Во внешней политике в рамках программы «новый порядок» была сделана попытка соединить глубокую экономическую зависимость от Запада, авторитаризм во внутренней политике, яростный антикоммунизм в идеологии и политической практике с национализмом развивающейся нации, гегемонизмом, традиционным для Индонезии, стремлением к равноудаленности от двух противостоящих друг другу военно-политических блоков. Правящая элита считала сближение с Западом необходимым, но видела его пределы, понимая, что Запад не считает Индонезию равноправным партнером с собственными национальными целями и интересами. Индонезия сохранила членство в движении неприсоединения, где новые лидеры заняли позиции «правее центра».
Руководство страны, осуществляя программу «новый порядок», стремилось доказать предсказуемость своей внешней политики. Как писал в 1968 г. министр иностранных дел Адам Малик, он видел своей задачей «возвратить утраченное доверие не обещаниями, а доказательствами того, что Индонезия является надежным партнером как в политических, так и в экономических вопросах». В 1966 г. была прекращена антималайзийская кампания, которая перестала быть нужной пришедшей к власти армии. 8 августа 1967 г. Индонезия вместе с Малайзией, Сингапуром, Таиландом и Филиппинами подписала декларацию о создании Ассоциации государств Юго-Восточной Азии (АСЕАН) с целью «совместных начинаний для ускорения экономического и культурного развития и социального прогресса», а также для содействия региональному миру и стабильности «путем уважения к справедливости и правопорядку в этом районе». Довольно скоро обозначилось негласное доминирование Индонезии в этой организации, хотя Джакарта всячески избегала подозрений в региональном гегемонизме. В сентябре 1966 г. страна восстановила членство в ООН.
В этот период резко ухудшились отношения с Китаем. Великодержавная и одновременно ультрареволюционная политика тогдашнего маоистского руководства КНР наложилась на антикоммунизм режима «новый порядок», а близость позиций компартий Индонезии и Китая в начале 1960-х годов послужила искомым поводом для враждебности.
Западные страны в 1970-1980-х годах видели в Индонезии в первую очередь оплот борьбы против коммунизма в Юго-Восточной Азии, закрывая глаза на авторитаризм режима и его кровавые расправы с оппонентами.
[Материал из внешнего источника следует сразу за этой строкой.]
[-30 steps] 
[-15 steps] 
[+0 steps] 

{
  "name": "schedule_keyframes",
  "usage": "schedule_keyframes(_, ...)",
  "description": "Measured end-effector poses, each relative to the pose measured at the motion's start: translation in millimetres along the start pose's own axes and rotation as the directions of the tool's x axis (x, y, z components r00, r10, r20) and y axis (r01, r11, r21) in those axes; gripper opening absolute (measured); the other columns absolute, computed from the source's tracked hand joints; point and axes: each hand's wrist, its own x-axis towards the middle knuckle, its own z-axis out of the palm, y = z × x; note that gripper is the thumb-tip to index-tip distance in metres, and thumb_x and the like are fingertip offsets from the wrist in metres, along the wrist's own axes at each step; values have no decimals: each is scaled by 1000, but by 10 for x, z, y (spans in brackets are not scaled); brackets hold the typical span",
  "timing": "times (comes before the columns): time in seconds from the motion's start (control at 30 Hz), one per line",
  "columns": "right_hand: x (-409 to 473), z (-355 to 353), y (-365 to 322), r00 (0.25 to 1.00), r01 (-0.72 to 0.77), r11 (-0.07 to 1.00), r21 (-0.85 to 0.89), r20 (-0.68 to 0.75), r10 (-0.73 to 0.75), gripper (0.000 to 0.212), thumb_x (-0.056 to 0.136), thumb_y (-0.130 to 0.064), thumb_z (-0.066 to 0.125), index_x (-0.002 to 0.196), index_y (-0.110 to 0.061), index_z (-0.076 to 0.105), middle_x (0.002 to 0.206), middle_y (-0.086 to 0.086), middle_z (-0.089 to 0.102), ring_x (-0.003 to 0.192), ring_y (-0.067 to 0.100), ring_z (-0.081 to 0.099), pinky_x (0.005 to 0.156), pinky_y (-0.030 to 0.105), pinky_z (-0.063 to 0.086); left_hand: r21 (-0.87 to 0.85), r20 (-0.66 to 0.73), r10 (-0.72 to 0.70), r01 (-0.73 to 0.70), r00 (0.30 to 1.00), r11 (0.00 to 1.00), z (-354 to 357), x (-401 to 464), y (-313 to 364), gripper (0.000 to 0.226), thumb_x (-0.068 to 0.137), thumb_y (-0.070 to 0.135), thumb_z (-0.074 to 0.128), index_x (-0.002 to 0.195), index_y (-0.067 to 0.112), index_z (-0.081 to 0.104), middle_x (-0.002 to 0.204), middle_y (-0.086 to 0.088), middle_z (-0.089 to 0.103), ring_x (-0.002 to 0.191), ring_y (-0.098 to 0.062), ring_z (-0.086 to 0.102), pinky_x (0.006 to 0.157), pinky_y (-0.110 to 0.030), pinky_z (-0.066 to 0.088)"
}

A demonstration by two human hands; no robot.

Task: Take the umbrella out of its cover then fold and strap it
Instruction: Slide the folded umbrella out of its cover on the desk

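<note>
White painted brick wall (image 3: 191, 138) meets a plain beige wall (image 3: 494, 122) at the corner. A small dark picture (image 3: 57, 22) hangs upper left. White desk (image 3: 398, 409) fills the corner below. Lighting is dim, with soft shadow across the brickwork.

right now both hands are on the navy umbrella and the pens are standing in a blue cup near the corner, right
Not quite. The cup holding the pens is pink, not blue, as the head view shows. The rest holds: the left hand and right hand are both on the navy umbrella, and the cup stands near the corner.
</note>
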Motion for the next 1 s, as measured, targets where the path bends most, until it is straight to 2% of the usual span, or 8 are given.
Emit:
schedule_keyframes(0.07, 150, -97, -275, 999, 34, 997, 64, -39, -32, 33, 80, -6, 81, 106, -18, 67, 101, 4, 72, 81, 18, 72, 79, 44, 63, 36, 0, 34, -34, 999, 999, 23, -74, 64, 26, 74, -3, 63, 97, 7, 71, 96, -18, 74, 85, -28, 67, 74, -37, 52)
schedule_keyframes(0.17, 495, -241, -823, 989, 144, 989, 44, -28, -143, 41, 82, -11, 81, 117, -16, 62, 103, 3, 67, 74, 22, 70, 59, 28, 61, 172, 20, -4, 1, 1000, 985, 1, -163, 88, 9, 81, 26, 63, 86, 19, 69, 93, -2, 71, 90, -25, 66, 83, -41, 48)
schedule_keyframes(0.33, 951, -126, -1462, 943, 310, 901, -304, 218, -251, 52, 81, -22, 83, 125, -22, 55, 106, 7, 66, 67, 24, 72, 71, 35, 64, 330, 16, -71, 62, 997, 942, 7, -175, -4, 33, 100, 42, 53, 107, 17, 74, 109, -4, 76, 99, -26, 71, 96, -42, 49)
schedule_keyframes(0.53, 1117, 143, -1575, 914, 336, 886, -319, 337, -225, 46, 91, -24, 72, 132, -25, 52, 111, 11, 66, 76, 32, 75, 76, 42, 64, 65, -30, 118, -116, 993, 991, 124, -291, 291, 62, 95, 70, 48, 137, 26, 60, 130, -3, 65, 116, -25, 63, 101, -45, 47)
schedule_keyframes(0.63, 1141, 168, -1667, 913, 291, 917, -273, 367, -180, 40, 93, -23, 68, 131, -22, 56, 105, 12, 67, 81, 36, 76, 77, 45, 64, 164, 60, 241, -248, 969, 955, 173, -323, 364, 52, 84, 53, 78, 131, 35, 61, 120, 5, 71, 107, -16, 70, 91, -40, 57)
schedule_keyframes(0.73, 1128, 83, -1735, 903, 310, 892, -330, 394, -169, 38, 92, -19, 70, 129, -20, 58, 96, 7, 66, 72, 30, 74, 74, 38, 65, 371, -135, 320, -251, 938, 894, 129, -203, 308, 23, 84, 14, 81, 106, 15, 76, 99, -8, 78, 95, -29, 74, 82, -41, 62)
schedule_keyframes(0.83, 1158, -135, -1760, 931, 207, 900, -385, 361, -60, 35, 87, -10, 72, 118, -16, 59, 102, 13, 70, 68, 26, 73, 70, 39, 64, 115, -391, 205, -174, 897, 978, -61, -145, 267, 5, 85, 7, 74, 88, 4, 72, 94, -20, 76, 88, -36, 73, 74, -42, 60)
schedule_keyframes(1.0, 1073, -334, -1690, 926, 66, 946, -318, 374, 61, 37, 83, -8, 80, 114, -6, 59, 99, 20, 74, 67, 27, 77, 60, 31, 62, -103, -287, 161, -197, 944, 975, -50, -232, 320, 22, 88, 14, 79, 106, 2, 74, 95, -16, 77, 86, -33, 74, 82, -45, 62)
Но даже в худшие годы репрессий Индонезия сохраняла отношения с КНДР, Демократической Республикой Вьетнам и не установила связей с Сайгоном. Со временем Джакарта стала склоняться к определенному уровню политического взаимодействия с ДРВ, что было связано с ухудшением вьетнамско-китайских отношений.
При подстрекательстве американской администрации Индонезия в 1975–1976 гг. оккупировала и присоединила территорию бывшей португальской колонии Восточный Тимор, что было крупнейшей ошибкой внешней политики страны. Большинство тиморцев не приняло этого акта. Возник очаг вооруженной борьбы, закончившейся уже после падения «нового порядка» поражением Индонезии. Неспособность правящей армии решить проблему Восточного Тимора способствовала дискредитации вооруженных сил и режима в целом.